Forté received the heat of a thousand suns from police union members who said that the fear is real in light of recent officer deaths in the line of duty.

And that’s where Forté, who is African-American, came down on one side of the parallel universe — where his views were perceived as more in alignment with Black Lives Matter than All Lives Matter/Police Lives Matter/Blue Lives Matter. In other words, he was supposed to see the issue of black men being disproportionately killed by police from the vantage point of one parallel universe, and instead he was seeing it from the other.

He’s not alone.

One of the reasons that there is such a difference in how police shootings are viewed is because it’s one huge and glaring racial discrepancy. It’s one of a long list of them that exist in America, but it’s one that we can capture, and therefore one that we can feel.

…(Forté) was supposed to see the issue of black men being disproportionately killed by police from the vantage point of one parallel universe, and instead he was seeing it from the other.

The modern day confluence of cell phone cameras and social media popularity means that we — as a country — more frequently see the death and aftermath of too many unarmed blacks at the hands of police in questionable circumstances.

According to the Washington Post last month, unarmed black men are killed by the police at FIVE times the rate of unarmed white men. Unarmed. At five times the rate.

For those who live in one parallel universe, those numbers are real and visceral and concrete.

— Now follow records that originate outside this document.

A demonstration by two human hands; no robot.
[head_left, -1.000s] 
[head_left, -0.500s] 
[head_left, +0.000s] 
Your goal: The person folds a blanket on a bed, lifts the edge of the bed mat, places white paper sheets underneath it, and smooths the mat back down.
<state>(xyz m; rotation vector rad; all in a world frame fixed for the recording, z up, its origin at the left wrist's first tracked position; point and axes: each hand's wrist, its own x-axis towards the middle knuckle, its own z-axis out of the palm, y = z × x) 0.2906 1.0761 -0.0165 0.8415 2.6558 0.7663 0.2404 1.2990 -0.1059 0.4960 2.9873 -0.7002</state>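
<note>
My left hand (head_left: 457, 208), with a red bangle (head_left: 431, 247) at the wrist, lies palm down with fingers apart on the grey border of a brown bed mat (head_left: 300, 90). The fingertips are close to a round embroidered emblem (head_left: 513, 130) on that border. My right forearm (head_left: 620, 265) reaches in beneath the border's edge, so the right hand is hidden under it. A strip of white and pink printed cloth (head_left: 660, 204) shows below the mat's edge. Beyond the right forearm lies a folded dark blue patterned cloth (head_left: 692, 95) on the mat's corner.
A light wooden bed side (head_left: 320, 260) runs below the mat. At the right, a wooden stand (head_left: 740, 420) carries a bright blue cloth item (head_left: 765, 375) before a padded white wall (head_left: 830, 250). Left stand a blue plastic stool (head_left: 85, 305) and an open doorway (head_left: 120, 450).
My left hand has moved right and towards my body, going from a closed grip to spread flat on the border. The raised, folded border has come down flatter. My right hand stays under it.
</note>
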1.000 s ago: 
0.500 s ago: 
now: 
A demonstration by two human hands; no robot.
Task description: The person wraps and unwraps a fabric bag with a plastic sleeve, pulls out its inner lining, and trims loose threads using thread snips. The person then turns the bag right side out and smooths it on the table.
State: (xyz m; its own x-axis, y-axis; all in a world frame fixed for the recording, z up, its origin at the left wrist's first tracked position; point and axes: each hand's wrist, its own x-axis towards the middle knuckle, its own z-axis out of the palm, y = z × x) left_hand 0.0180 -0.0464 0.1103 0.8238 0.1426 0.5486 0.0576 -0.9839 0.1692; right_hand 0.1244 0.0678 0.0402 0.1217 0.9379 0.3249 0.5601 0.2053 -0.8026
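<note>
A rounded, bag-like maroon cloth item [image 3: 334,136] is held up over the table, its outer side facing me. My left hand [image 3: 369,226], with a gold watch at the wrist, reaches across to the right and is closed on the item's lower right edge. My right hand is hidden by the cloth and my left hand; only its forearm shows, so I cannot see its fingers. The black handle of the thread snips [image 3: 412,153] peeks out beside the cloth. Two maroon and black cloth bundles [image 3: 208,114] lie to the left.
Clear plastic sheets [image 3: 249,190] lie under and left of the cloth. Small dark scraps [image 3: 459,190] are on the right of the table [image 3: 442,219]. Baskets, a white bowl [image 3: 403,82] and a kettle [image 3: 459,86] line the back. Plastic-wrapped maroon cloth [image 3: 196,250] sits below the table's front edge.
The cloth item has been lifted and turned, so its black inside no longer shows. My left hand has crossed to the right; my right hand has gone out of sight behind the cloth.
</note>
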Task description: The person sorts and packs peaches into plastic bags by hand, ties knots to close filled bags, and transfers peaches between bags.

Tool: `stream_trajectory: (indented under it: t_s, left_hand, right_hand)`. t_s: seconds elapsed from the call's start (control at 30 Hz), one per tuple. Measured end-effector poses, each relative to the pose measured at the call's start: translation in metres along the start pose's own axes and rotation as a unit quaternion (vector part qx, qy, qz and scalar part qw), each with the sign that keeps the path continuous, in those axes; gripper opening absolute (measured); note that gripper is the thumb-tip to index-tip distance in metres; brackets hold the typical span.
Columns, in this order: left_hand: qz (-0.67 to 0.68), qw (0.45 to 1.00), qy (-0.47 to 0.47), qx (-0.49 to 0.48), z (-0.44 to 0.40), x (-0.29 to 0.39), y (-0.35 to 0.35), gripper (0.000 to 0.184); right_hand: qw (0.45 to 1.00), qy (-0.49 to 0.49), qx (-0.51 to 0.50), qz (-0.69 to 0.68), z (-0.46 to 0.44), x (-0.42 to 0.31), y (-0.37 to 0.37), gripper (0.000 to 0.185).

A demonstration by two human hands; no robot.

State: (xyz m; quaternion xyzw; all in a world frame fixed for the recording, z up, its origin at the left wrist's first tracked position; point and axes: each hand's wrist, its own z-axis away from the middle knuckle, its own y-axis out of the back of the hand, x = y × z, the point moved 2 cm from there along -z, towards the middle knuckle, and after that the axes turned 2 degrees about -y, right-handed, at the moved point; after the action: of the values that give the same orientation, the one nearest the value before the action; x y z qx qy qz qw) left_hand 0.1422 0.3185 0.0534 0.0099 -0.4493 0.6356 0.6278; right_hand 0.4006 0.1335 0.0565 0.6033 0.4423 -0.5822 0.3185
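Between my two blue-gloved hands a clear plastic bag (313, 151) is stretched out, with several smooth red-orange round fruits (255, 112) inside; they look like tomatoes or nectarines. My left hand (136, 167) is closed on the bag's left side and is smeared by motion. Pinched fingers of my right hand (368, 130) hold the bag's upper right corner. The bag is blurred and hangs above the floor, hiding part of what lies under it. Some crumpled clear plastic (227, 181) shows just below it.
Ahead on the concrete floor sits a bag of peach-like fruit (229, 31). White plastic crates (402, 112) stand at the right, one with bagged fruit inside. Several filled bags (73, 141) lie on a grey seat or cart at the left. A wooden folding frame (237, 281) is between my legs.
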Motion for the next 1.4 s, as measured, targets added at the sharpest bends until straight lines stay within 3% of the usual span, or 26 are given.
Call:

They touch the emotions. They assault your consciousness much more than the racial disparities in employment, health care, housing and the criminal justice system, to name a few. These are the disparities that touch more blacks but can’t be as easily conveyed in shaky cell phone videos.

It gets hard being tolerant of the people who live in the alternate universe — the one where the bad guys are always deserving and the police get to shoot to kill because the circumstances are both just and justified.

And yet, despite the discrepancies in numbers, and the systemic and individual racism that occur, people from that parallel universe just don’t believe there’s an issue.

And they misperceive who thinks of it as an issue.

It’s not just the criminal-minded “thugs” and their families who care about these issues, who cry and rail and express anger over them. It’s people like me. People who don’t dislike the police but rather dislike and fear bad policing. People like your co-worker or your neighbor or the nice lady who works at your kid’s school or the cool guy who does your oil change. People like Simone Manuel, the first African-American  female to win an Olympic gold medal in an individual swimming event, who chooses to use her celebrity to speak up.

I won’t give any spoilers to “Stranger Things,” but I’ll say that to operate as one reality, more than a few people first need to acknowledge that parallel universes exist. And if Forté can be attacked for his remarks, is there any real chance for the two parallel universes to merge and operate as one reality?

Maybe if our police chief, the highest-ranking black man wearing blue, says he stands in one parallel universe, we should stand with him. After all, he’s the one who knows both universes better than anyone in the city.

— Michelle T. Johnson worked with KCPT as the playwright for StoryWorks KC’s theater production of “Justice in the Embers” and was a columnist for The Kansas City Star.